Wisnuardana mengemukakan Pergub 99/2018 ditetapkan sebagai regulasi untuk melindungi dan meningkatkan kesejahteraan para petani yang notabene masih menjadi mata pencaharian sebagian besar dari penduduk Bali.
"Di masa sekarang, tantangan yang dihadapi pun semakin kompleks mulai dari alih fungsi lahan, persaingan pemasaran hingga keterbatasan SDM yang berkualitas. Pergub 99 juga sejalan dengan usaha untuk menarik kaum milenial agar mau jadi petani," ucapnya.
Isi dari pergub itu, lanjut dia, akan terus disosialisasikan dan juga menjadi salah satu materi dalam bimbingan teknis bagi para petani milenial yang turut menjadi peserta kali ini.
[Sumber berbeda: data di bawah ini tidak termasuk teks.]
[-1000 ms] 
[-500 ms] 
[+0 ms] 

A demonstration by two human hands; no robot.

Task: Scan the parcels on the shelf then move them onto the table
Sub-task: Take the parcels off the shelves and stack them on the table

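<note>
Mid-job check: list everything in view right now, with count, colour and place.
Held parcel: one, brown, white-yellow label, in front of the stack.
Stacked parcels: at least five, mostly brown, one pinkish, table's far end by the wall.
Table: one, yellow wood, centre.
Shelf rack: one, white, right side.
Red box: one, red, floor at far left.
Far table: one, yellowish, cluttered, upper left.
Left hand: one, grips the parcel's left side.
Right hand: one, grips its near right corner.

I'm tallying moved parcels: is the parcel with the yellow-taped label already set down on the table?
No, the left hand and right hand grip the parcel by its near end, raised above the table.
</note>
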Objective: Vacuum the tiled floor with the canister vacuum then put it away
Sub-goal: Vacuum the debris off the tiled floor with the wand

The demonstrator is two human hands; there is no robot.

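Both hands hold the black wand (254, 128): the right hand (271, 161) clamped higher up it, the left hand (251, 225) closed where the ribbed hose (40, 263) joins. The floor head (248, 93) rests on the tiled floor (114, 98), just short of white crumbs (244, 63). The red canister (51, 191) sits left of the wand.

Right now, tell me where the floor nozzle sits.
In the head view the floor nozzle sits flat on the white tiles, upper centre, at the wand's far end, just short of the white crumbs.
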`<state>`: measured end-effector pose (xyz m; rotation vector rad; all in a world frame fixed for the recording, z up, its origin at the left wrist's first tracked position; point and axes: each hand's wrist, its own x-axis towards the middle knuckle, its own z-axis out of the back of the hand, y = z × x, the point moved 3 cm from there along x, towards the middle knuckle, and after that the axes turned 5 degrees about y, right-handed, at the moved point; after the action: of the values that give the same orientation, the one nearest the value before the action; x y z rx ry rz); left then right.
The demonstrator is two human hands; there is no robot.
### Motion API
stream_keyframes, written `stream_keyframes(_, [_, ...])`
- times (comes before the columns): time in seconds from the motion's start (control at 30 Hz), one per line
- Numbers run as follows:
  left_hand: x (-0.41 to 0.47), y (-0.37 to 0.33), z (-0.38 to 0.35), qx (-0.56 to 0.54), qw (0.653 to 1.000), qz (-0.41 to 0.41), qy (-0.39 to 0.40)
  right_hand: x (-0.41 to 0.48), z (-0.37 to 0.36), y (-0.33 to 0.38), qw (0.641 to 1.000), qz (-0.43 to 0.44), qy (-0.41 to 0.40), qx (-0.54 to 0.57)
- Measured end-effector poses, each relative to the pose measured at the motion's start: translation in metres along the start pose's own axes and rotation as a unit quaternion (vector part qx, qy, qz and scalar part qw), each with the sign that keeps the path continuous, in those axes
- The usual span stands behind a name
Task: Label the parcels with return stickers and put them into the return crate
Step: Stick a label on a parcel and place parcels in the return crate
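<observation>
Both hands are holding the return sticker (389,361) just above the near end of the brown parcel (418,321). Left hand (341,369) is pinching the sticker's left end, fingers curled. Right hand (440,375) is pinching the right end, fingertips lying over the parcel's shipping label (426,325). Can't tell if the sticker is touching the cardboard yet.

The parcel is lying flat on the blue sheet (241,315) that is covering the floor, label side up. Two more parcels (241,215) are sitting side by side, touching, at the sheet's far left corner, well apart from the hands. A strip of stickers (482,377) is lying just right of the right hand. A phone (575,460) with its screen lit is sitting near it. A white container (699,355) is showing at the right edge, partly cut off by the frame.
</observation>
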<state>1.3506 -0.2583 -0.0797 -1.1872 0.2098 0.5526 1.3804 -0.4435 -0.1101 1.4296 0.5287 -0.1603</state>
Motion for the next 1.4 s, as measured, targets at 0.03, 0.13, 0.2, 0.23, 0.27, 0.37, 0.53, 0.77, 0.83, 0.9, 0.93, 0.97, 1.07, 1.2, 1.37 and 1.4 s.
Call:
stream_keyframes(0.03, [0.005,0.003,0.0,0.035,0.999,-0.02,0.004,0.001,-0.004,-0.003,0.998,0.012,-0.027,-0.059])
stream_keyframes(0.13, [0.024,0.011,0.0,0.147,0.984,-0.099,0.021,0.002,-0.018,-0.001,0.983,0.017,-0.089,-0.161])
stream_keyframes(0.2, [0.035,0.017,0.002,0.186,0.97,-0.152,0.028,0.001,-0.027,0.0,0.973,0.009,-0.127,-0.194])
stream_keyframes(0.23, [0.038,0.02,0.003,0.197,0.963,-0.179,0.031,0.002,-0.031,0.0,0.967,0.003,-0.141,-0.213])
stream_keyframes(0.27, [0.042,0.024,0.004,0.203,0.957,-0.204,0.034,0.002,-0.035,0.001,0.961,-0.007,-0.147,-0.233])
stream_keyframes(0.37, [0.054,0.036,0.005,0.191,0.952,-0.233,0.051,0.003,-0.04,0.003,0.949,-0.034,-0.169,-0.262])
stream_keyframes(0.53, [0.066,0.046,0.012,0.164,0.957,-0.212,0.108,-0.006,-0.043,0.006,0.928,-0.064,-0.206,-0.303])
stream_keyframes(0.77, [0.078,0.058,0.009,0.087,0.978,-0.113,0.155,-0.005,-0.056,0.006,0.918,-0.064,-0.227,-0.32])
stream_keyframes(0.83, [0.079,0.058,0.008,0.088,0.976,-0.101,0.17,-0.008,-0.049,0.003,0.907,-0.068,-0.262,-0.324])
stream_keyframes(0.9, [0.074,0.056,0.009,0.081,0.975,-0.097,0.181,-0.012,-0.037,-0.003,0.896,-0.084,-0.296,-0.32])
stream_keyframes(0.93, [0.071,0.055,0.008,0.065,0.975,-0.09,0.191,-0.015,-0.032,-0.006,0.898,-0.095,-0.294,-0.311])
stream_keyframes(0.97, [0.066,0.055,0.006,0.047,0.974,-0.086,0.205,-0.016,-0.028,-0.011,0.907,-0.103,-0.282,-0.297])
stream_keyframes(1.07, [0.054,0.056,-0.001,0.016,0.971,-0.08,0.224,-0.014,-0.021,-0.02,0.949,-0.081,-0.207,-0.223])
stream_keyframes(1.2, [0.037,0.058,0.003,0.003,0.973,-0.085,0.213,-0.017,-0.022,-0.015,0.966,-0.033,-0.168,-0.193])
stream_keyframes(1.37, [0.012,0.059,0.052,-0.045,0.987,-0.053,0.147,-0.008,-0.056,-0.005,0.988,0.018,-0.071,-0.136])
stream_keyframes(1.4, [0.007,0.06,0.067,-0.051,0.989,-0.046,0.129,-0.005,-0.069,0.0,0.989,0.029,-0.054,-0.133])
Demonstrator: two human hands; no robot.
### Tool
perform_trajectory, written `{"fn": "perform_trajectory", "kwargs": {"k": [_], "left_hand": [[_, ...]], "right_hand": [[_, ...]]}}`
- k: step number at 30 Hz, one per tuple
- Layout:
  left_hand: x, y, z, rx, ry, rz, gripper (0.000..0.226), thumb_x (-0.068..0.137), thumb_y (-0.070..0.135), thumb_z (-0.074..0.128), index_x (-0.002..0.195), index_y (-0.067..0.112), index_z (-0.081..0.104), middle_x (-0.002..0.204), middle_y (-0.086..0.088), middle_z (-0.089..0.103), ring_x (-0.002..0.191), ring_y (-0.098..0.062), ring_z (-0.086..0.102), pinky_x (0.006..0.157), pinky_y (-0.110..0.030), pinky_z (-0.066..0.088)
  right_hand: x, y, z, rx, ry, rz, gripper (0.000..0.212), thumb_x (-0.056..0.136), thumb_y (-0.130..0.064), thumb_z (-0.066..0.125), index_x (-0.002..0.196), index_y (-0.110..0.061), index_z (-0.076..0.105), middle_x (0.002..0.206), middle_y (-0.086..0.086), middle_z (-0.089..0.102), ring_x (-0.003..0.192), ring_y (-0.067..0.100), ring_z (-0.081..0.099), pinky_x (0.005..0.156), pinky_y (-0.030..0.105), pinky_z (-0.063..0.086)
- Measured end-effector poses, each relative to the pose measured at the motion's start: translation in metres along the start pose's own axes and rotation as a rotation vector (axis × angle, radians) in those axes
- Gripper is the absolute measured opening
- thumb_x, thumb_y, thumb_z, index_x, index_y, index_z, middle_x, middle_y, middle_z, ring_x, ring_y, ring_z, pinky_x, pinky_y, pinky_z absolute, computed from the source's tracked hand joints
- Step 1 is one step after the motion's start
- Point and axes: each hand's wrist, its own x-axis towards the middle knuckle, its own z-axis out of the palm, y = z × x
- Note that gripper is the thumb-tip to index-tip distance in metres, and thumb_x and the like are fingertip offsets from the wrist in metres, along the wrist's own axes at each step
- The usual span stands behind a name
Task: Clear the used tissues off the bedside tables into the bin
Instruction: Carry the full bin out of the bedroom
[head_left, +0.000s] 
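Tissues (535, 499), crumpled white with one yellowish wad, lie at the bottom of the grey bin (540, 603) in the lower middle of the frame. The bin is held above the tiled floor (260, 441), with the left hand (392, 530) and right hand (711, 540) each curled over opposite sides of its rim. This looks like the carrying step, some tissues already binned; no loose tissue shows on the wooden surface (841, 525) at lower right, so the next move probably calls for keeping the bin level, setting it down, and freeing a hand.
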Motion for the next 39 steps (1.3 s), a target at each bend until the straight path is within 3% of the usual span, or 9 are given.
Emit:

"Salah satunya dengan pelatihan sistem teknologi informasi dan pemasaran berbasis online yang juga jadi salah satu bagian dari program kita untuk meningkatkan SDM petani terutama petani milenial kita," ucapnya.
Wisnuardana mengatakan, sektor pertanian sejatinya adalah salah satu sektor pendorong pembangunan bidang ekonomi di Bali di samping sumber utama seperti pariwisata dan kerajinan. "Selain itu, pertanian juga punya peran penting untuk meningkatkan ketahanan pangan dan pelestarian alam serta budaya di Bali," ujarnya.
Selain penetapan Pergub No 99 tahun 2018, Pemprov Bali melalui Dinas TPHP juga memberikan subsidi pupuk organik yang dibuat oleh kelompok tani dan diberikan kembali kepada petani. "Selain itu, ditambah program dana Penguatan Modal Usaha Kelompok (PMUK), berupa dana yang dapat diakses kelompok-kelompok tani dengan bunga sangat murah," katanya.
Terkait program yang menyasar petani milenial, Wisnuardana menyebut program dari Kementerian Pertanian ini merupakan salah satu upaya yang sangat baik untuk menarik kaum milenial terjun ke sektor pertanian dan berkaitan erat pula dengan misi Pemprov Bali lewat diterbitkannya Pergub No. 99 tahun 2018.
"Pertanian jika ditekuni secara sungguh-sungguh akan memberikan keuntungan yang besar. Mudah-mudahan dengan bimbingan teknis serta akses permodalan serta bantuan subsidi, akan meningkatkan minat generasi milenial untuk terjun ke sektor pertanian," ucap Wisnuardana.
Sementara itu, Sekretaris Jenderal Kementerian Pertanian Syukur Iwantoro dalam kesempatan yang sama menyebut sektor pertanian banyak yang menganggap sebagai sektor yang terpinggirkan, apalagi dengan pertanyaan yang banyak diyakini yakni apakah dengan jadi petani bisa kaya?.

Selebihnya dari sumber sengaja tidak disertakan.